Task objective – In the listing that follows, locate the line containing "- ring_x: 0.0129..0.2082" and the line containing "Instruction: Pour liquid". Retype exactly those two lines and every line between them, and nothing more.

Material provided –

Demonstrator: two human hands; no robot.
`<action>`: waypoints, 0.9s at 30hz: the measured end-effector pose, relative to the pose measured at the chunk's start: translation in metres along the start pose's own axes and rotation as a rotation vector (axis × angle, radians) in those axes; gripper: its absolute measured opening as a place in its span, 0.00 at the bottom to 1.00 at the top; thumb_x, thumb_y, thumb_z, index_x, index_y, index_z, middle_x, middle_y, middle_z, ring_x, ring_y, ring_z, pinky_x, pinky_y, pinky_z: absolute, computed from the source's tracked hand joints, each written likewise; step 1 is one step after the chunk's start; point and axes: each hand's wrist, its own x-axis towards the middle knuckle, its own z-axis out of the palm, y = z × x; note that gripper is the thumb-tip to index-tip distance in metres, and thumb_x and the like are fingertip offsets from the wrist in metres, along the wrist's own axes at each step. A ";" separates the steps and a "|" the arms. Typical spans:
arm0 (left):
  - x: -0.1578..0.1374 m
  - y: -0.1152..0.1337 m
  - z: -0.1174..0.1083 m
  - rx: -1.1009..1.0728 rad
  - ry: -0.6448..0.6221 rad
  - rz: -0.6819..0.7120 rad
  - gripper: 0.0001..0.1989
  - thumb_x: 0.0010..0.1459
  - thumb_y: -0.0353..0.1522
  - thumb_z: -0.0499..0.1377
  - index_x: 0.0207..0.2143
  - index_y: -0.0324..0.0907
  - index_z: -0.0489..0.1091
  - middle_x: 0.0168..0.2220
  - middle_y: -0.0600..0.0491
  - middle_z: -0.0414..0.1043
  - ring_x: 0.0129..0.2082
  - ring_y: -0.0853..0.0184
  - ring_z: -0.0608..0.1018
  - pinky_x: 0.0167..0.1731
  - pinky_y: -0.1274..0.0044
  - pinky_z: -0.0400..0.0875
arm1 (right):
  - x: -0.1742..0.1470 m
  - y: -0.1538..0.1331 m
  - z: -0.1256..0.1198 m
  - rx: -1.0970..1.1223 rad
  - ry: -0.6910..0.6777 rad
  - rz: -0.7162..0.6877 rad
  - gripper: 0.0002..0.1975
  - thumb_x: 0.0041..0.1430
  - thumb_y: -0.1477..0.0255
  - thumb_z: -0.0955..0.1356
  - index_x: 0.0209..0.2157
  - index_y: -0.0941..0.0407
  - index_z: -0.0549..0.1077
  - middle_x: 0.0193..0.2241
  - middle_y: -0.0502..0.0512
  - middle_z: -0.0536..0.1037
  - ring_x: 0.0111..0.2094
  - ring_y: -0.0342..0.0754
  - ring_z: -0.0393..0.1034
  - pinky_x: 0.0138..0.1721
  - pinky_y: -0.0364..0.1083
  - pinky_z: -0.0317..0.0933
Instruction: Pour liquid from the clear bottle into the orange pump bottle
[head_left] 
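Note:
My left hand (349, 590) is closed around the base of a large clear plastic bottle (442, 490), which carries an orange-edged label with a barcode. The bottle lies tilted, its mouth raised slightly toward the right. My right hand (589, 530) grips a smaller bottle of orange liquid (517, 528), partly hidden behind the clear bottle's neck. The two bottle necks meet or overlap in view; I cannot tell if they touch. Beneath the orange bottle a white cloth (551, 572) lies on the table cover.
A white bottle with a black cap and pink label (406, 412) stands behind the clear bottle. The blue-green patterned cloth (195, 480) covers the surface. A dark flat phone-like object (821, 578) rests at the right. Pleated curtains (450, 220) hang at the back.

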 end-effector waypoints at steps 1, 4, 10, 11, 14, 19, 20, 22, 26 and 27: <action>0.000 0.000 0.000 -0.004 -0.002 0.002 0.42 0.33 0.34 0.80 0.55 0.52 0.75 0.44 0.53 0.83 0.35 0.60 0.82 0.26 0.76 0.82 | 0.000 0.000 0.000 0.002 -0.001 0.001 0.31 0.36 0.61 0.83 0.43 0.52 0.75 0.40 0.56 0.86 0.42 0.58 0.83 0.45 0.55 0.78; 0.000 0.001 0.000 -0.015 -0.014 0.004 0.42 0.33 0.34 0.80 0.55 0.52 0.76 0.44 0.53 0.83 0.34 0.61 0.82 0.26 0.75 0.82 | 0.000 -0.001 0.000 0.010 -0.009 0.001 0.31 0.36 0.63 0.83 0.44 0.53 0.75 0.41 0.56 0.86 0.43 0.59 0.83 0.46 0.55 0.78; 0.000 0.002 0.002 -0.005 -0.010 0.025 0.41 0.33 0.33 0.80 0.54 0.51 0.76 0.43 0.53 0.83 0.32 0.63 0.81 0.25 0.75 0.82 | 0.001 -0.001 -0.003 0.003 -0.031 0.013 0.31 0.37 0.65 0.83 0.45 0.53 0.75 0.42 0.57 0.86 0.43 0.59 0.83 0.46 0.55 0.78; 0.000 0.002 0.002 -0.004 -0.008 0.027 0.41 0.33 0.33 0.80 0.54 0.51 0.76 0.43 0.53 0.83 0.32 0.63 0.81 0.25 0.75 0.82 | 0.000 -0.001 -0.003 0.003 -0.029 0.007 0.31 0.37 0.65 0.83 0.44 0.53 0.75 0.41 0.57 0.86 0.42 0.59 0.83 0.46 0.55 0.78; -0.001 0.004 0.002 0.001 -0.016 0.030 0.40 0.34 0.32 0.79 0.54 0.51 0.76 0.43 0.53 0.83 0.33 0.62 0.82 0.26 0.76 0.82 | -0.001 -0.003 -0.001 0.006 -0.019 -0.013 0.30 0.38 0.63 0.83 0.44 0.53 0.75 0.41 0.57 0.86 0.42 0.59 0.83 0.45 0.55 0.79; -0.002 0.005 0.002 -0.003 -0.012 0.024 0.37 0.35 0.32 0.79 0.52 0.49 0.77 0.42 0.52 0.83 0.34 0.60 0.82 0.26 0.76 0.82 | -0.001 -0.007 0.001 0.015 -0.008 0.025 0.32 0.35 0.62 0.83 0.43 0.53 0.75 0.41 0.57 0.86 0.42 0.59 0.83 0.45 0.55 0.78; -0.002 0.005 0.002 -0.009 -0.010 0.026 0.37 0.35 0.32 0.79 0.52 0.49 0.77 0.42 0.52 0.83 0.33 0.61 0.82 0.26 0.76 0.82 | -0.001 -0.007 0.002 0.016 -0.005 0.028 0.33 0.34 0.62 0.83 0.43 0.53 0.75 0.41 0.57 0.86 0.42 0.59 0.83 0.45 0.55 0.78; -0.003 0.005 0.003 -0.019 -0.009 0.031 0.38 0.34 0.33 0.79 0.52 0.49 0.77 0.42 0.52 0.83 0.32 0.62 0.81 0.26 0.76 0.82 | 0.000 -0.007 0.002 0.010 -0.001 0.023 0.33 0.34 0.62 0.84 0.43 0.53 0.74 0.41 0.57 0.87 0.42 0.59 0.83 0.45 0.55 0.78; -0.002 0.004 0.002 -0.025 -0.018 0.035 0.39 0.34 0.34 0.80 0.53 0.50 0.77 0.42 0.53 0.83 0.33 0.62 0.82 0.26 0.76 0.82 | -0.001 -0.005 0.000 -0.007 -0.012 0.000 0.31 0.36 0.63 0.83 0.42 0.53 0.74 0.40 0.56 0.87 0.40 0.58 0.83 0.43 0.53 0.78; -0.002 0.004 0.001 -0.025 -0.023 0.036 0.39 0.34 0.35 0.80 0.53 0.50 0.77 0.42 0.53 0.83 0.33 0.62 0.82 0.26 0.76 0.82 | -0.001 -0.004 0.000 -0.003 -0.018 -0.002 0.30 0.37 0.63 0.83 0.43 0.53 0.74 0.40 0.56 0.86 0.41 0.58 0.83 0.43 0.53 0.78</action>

Result of this task –
  - ring_x: 0.0129..0.2082
  - ring_y: -0.0853..0.0184
  - ring_z: -0.0608..0.1018
  - pinky_x: 0.0167..0.1731
  - pinky_y: -0.1274..0.0044
  - pinky_z: -0.0400..0.0875
arm1 (right):
  - x: -0.1742..0.1470 m
  - y: -0.1538..0.1331 m
  - z: -0.1256..0.1198 m
  - rx: -1.0970..1.1223 rad
  - ry: -0.6910..0.6777 rad
  - rz: -0.7162..0.6877 rad
  - gripper: 0.0002..0.1975
  - thumb_x: 0.0041..0.1430
  - thumb_y: -0.1477..0.0255
  - thumb_z: -0.0955..0.1356
  - index_x: 0.0209..0.2157
  - index_y: -0.0941..0.0407
  - index_z: -0.0549..0.1077
  - middle_x: 0.0193..0.2241
  - middle_y: -0.0502..0.0512
  - middle_z: -0.0536..0.1037
  - ring_x: 0.0111..0.2094
  - ring_y: -0.0342..0.0754
  - ring_z: -0.0393..0.1034
  - pinky_x: 0.0138..0.1721
  - pinky_y: -0.0364..0.1083
  - pinky_z: -0.0317..0.0933
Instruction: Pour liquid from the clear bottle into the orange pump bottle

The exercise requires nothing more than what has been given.